Now comes a partisan fight, made all the more heated by Republicans’ sustained, steadfast refusal to hold hearings on President Obama’s nomination of Merrick Garland last year and by Democrats’ horror over so much of what the Trump administration has done so far.

While Gorsuch isn’t as divisive a choice as others Trump might have made, that may not matter. The relationship between Trump and Democrats is deteriorating so far so fast that every battle could wind up being an all-out war.

But this does put Democrats in an interesting dilemma.

There would be the usual ideological reasons for liberals to oppose Gorsuch.

And, a dozen days into what the they consider the dangerous madness of the Trump presidency, Democratic senators, and the party’s grassroots, want and feel obliged to try to thwart and oppose him at every turn. But, do they really want to get into a long, ugly fight over one of Trump’s most rational decisions?
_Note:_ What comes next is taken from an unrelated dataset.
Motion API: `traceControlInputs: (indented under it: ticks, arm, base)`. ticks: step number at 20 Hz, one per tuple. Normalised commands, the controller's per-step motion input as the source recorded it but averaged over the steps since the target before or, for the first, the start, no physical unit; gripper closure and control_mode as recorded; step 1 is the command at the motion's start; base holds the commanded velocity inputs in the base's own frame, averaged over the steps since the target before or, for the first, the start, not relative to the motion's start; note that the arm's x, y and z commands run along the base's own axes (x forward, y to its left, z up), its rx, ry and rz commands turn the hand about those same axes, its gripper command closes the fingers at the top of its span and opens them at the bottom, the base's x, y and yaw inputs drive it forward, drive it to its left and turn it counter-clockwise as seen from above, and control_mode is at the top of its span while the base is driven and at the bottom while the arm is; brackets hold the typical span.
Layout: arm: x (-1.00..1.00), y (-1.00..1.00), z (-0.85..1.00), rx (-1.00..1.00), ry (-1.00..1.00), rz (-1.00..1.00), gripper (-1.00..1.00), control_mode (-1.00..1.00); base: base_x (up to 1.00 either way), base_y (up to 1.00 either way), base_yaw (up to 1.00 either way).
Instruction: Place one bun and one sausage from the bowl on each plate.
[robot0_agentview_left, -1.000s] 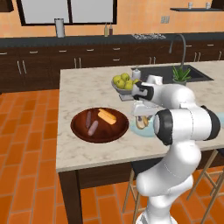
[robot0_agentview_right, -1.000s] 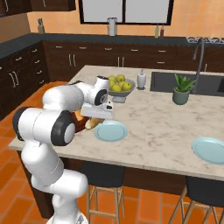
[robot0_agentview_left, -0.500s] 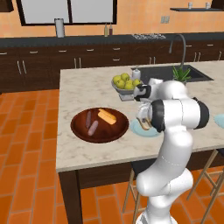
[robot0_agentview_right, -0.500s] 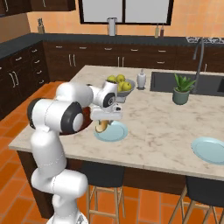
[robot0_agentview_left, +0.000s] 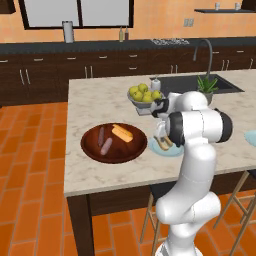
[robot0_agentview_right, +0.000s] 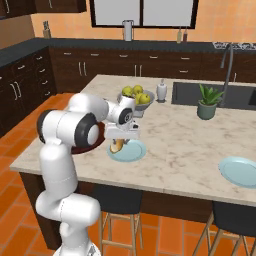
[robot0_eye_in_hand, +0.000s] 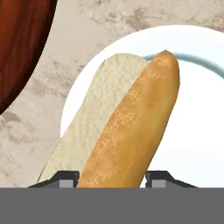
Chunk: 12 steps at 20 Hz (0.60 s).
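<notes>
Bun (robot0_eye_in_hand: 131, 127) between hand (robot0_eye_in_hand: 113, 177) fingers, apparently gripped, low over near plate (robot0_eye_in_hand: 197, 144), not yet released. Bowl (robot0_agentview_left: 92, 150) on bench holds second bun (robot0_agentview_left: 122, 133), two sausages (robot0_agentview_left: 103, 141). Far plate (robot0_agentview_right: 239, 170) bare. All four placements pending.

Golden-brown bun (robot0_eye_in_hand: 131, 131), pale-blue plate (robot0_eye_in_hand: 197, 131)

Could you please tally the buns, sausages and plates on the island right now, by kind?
Buns: 2, one in the bowl at, one between the jaws at
Sausages: 2
Plates: 2
Total: 6
</notes>
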Motion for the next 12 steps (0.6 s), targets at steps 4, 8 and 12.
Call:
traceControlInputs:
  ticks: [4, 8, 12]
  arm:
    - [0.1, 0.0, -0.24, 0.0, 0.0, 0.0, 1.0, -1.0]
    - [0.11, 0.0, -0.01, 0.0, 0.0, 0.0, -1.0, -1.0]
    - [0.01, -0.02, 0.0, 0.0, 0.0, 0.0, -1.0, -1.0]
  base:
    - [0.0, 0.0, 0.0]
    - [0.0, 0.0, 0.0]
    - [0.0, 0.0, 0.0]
From Neil Kayta, an acting solicitor general in the Obama administration, law professor at Georgetown and a partner at Hogan Lovells, in today’s New York Times,Why Liberals Should Back Neil Gorsuch

I am hard-pressed to think of one thing President Trump has done right in the last 11 days since his inauguration. Until Tuesday, when he nominated an extraordinary judge and man, Neil Gorsuch, to be a justice on the Supreme Court.
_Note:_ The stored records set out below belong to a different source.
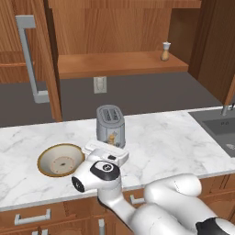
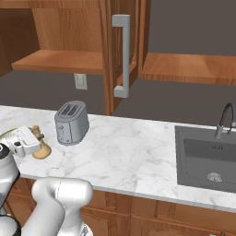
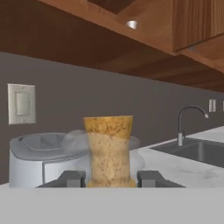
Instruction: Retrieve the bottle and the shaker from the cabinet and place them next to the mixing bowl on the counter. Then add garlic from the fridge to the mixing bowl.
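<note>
The pincer (image 3: 109, 178) grips the cork-topped bottle (image 3: 108, 151) on the marble table (image 1: 165, 137), between toaster (image 1: 110, 123) and mixing bowl (image 1: 60, 159).

A home kitchen, rendered. A white marble counter (image 1: 174, 137) carries a grey two-slot toaster (image 1: 110, 123). To the toaster's right a steel sink (image 2: 207, 161) with a curved faucet (image 2: 223, 120) is set into the counter. Above the toaster hang open wooden cabinets (image 1: 114, 62); behind it, a wall outlet (image 1: 99, 84); below it, wooden drawers (image 1: 32, 218).
</note>
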Available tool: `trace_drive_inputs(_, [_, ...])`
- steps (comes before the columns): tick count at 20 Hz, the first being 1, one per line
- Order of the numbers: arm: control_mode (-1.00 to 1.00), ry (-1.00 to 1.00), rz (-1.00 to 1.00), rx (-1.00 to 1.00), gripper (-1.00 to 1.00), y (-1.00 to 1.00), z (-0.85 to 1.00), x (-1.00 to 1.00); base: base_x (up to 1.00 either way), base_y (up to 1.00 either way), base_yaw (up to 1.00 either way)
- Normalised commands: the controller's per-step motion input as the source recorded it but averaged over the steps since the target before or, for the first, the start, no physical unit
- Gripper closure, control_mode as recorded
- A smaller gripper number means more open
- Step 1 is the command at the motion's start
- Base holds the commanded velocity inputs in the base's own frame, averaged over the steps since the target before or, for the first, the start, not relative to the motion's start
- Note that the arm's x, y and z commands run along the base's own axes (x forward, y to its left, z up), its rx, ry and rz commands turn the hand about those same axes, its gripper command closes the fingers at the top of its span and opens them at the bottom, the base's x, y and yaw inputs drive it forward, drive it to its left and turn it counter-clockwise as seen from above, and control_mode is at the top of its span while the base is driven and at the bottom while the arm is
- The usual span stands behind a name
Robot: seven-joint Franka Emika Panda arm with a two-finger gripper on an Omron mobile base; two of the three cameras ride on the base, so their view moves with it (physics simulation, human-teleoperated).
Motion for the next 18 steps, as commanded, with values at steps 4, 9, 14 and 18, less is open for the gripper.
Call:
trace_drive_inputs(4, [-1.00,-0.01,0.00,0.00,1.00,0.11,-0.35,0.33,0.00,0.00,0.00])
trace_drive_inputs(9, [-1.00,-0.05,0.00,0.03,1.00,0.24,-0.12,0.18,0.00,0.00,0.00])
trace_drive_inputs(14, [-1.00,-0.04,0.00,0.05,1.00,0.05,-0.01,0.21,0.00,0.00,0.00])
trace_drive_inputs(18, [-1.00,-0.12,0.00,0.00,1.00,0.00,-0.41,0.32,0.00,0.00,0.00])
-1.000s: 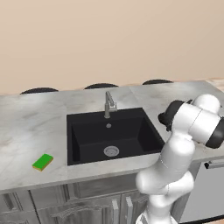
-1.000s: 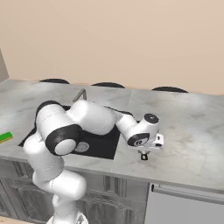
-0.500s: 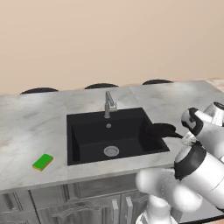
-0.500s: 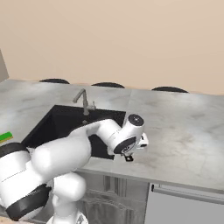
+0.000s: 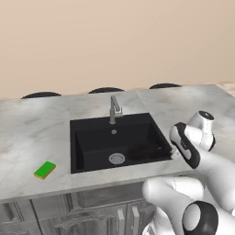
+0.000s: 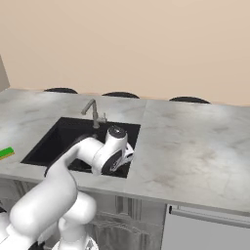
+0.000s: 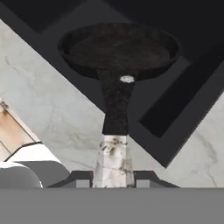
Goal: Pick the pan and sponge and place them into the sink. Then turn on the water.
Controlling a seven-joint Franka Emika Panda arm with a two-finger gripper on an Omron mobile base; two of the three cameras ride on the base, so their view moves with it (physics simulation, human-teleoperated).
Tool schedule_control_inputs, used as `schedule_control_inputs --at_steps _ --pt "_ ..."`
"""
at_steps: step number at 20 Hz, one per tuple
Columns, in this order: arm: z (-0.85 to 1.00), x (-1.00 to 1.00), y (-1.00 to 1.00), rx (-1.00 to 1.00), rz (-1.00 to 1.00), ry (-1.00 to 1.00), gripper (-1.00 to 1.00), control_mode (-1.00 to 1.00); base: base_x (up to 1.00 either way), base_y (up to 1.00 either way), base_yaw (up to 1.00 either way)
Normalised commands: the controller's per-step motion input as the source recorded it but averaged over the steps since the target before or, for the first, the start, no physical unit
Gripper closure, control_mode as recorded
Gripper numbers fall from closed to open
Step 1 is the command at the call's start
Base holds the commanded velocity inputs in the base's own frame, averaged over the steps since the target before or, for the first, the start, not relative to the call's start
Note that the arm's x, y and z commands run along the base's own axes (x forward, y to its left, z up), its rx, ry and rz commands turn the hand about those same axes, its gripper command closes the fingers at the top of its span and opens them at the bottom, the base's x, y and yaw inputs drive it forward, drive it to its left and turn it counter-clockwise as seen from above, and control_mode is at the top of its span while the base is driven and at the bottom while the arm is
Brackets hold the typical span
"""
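Observation:
My gripper (image 7: 113, 179) is shut on the pale end of the pan's long handle. The pan (image 7: 119, 49) is a small round black frying pan; it hangs level over the right rim of the sink (image 7: 175, 114), its bowl out above the black basin. From the left base camera, my hand (image 5: 183, 143) hovers at the right edge of the sink (image 5: 92, 137), and the pan is hard to pick out against the dark basin. The green and yellow sponge (image 5: 44, 170) lies on the counter left of the sink, far from my gripper. No water runs from the grey faucet (image 5: 113, 109).
A silver drain (image 5: 116, 159) sits in the basin floor. Marble counter (image 6: 195, 141) stretches wide to the right of the sink (image 6: 53, 139). Dark stool tops (image 6: 120, 94) line the far edge. Cabinet doors and a dishwasher front (image 6: 205, 229) lie below. The sponge (image 6: 6, 153) is at the left edge.
My arm has swung left, carrying the pan from the counter right of the sink to above the basin's right rim. The sponge has stayed put.

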Motion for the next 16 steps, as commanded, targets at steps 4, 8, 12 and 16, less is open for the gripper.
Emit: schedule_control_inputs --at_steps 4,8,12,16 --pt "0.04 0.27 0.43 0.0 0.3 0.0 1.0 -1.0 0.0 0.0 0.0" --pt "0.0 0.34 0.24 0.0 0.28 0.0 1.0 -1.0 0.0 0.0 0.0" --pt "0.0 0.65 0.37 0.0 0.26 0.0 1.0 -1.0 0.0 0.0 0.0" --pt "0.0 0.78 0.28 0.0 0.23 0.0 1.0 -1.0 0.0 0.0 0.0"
The nomination comes at a fraught moment. The new administration’s executive actions on immigration have led to chaos everywhere from the nation’s airports to the Department of Justice. They have raised justified concern about whether the new administration will follow the law. More than ever, public confidence in our system of government depends on the impartiality and independence of the courts.
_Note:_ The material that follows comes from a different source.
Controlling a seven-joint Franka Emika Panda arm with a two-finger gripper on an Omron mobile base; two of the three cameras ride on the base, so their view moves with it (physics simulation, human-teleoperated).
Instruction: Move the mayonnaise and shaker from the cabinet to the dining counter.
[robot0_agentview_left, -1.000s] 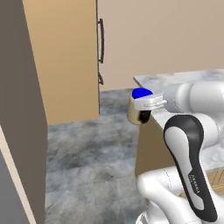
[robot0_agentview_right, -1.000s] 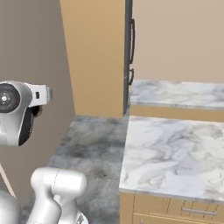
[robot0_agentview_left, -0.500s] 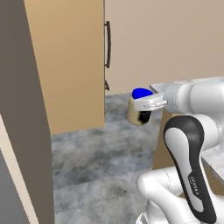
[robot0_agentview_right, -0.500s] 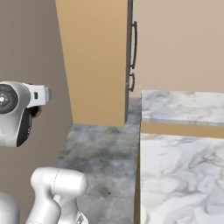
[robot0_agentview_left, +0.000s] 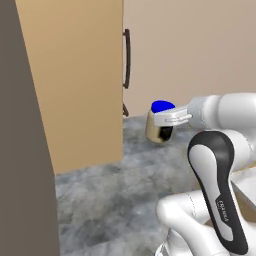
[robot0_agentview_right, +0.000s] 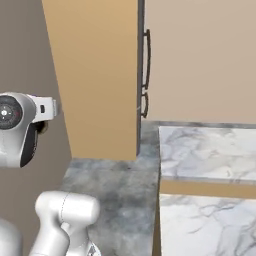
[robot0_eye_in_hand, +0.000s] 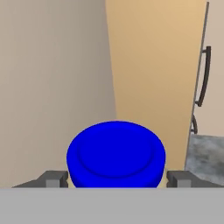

There is a very difficult question about whether there should be a vote on President Trump’s nominee at all, given the Republican Senate’s history-breaking record of obstruction on Judge Merrick B. Garland — perhaps the most qualified nominee ever for the high court. But if the Senate is to confirm anyone, Judge Gorsuch, who sits on the United States Court of Appeals for the 10th Circuit in Denver, should be at the top of the list.

I believe this, even though we come from different sides of the political spectrum. I was an acting solicitor general for President Barack Obama; Judge Gorsuch has strong conservative bona fides and was appointed to the 10th Circuit by President George W. Bush. But I have seen him up close and in action, both in court and on the Federal Appellate Rules Committee (where both of us serve); he brings a sense of fairness and decency to the job, and a temperament that suits the nation’s highest court.